Output a verbatim copy of the data, cut off after the line that contains "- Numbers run".

### Dataset content:
________________________

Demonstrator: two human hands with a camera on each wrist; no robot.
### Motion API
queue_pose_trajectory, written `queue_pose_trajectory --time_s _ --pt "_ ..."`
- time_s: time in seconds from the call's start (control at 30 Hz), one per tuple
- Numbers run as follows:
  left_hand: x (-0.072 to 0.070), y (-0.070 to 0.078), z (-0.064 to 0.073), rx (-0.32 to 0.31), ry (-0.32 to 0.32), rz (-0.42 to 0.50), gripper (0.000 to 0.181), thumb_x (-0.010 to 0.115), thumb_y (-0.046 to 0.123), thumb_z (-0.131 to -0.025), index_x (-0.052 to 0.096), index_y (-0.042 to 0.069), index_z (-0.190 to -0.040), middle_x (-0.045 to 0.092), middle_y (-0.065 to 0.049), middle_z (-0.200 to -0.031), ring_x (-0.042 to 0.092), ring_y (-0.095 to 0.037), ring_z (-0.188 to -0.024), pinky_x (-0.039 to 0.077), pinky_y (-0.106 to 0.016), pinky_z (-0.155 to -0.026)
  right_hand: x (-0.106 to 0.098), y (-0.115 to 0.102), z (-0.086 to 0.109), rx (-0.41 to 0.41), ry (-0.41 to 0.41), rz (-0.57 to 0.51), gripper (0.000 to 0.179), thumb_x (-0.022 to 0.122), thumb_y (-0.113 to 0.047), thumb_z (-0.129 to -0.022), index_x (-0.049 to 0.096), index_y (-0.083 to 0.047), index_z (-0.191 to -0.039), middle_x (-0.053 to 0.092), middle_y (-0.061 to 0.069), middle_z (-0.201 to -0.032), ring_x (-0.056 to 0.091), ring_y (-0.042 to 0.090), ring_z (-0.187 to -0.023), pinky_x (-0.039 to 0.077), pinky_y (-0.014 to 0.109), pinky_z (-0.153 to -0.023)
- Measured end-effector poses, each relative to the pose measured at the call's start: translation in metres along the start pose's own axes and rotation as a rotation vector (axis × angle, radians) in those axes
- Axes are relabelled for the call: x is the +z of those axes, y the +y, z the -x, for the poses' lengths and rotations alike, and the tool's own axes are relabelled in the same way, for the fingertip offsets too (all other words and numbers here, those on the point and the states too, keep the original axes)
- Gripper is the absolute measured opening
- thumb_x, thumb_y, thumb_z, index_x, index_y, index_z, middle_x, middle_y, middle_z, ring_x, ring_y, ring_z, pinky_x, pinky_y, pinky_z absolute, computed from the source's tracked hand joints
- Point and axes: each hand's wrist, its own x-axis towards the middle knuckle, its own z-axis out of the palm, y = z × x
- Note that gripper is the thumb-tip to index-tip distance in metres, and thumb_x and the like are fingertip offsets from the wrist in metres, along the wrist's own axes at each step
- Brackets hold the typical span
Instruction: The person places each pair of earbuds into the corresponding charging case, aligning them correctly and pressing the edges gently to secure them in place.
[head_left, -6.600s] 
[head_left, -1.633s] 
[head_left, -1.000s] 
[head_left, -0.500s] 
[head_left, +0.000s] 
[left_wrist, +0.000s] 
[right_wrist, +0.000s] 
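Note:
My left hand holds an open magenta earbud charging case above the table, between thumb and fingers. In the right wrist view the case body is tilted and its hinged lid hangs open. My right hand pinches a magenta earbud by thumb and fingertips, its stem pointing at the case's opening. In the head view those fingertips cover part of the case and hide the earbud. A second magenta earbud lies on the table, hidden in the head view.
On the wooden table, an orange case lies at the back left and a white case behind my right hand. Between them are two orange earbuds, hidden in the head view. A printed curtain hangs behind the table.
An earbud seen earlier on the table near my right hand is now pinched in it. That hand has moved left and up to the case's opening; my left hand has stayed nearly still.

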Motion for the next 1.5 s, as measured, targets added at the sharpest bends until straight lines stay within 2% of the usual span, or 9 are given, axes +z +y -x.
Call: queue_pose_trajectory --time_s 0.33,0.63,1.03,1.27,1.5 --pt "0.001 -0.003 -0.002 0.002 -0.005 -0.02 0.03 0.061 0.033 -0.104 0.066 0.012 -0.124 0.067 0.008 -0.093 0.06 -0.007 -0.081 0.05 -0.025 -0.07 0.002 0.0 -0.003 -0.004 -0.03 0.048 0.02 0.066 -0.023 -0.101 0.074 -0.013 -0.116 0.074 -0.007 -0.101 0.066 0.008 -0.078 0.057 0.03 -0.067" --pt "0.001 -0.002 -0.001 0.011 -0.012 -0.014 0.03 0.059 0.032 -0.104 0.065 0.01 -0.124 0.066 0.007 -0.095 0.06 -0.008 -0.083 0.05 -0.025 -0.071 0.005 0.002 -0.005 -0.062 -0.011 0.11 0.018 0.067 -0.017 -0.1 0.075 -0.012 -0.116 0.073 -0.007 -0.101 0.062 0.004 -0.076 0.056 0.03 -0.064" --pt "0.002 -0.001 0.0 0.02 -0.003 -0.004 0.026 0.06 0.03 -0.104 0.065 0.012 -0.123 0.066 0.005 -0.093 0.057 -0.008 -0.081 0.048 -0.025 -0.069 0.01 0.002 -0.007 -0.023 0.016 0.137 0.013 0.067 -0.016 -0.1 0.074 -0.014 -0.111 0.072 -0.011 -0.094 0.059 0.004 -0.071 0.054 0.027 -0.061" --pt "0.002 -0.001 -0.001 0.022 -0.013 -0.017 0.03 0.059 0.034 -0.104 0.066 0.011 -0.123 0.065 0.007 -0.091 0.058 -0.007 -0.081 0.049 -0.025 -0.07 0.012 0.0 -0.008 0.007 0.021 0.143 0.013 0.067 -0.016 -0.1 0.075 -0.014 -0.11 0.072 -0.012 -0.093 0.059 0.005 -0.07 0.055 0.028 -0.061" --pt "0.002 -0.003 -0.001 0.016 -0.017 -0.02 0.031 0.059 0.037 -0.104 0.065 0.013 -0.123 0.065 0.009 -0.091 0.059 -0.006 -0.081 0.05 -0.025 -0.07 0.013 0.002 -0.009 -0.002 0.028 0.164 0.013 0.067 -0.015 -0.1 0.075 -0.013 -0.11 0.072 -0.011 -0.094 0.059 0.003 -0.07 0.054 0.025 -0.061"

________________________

### Response to this exercise:
Demonstrator: two human hands with a camera on each wrist; no robot.
### Motion API
queue_pose_trajectory, written `queue_pose_trajectory --time_s _ --pt "_ ..."`
- time_s: time in seconds from the call's start (control at 30 Hz), one per tuple
- Numbers run as follows:

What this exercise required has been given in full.